Анотація: У даній статті описано модифікацію алгоритму кластеризації CURE для роботи у розподіленій системі, а також результати роботи цього алгоритму, отримані з використанням засобів Hadoop MapReduce.
Ключові слова: Інтелектуальний аналіз даних, Розподілена кластеризація, CURE, Hadoop, MapReduce.
Аннотация: В данной статье описано модификацию алгоритма кластеризации CURE для работы в распределенной системе, а также результаты работы этого алгоритма, полученные с использованием средств Hadoop MapReduce.
Ключевые слова: Интеллектуальный анализ данных, Распределенная кластеризация, CURE, Hadoop, MapReduce.
1. Introduction
With the increase in the amount of information, it is necessary to develop algorithms for its fast and efficient processing. Parallel clustering algorithms and implementation techniques are the key to meeting the scalability and performance requirements entailed in such scientific data analyses. So far, there are some parallel clustering algorithms, but all of them have following drawbacks: a) They assume that all objects can reside in main memory at the same time; b) Their parallel systems have provided restricted programming models and used the restrictions to parallelize the computation utomatically. Both assumptions areprohibitive for very large datasets with millions of objects. Therefore, dataset oriented parallel clustering algorithms should be developed [1, p.675]. One of such approaches is described in this article.

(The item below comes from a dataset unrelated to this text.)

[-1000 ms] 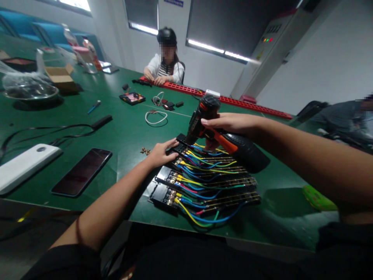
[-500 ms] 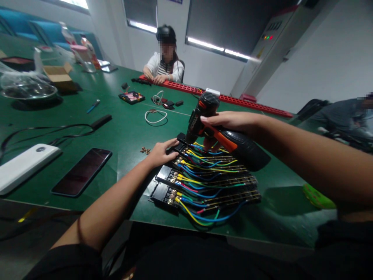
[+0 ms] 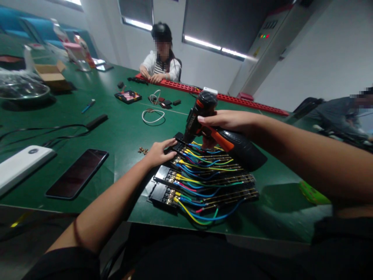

2. Parallel CURE algorithm based on MapReduce
In this section described the information about general CURE algorithm design and parallel MapReduce CURE algorithm design. First part is needed to present parallel parts of CURE algorithm, that could be implemented as map and reduce operations.
2.1. CURE algorithm
CURE (Clustering Using REpresentatives) algorithm begins from taking a small sample of the data and cluster it in main memory. In principle, any clustering method could be used, but as CURE is designed to handle oddly shaped clusters, it is often advisable to use a hierarchical method in which clusters are merged when they have a close pair of points.
During the second step it is necessary to Select a small set of points from each cluster to be representative points. These points should be chosen to be as far from one another as possible.
Then each of the representative points should be moved a fixed fraction of the distance between its location and the centroid of its cluster. Perhaps 20% is a good fraction to choose. Note that this step requires a Euclidean space, since otherwise, there might not be any notion of a line between two points [2, p.263].
The next phase of CURE is to merge two clusters if they have a pair of representative points, one from each cluster, that are sufficiently close. The user may pick the distance that defines “close.” This merging step can repeat, until there are no more sufficiently close clusters [2, p.264].
So, after the analysis of above steps I understood that such operations could be performed separately in the distributed system, no need to have the whole dataset on one PC. Even more at the one moment of time it is enough to have only the description of already known clusters (representative points and centroid) and new point from the dataset. In the next part the details of such approach are described.
2.2. CURE algorithm based on MapReduce
The general model consists of N nodes that run Map program and 1 node that runs a Reduce program. Chunks from datasets are input to the map program. One chunk is a description of one point (e.g. in Cartesian coordinate system it is an array with coordinates). Map program finishes its work after the full dataset on this node has being processed.
The output of map program is a set of key-value pairs, where the key is equals to 1 and the value is a set of representative points from cluster(i,j). In this case i – it is a number of the node and j – a cluster number from the ith node. For example, if on the node 2 there are 3 clusters of data, the output should be following: key 1 value cluster(2,1); key 1 value cluster(2,2); key 1 value cluster(2,3).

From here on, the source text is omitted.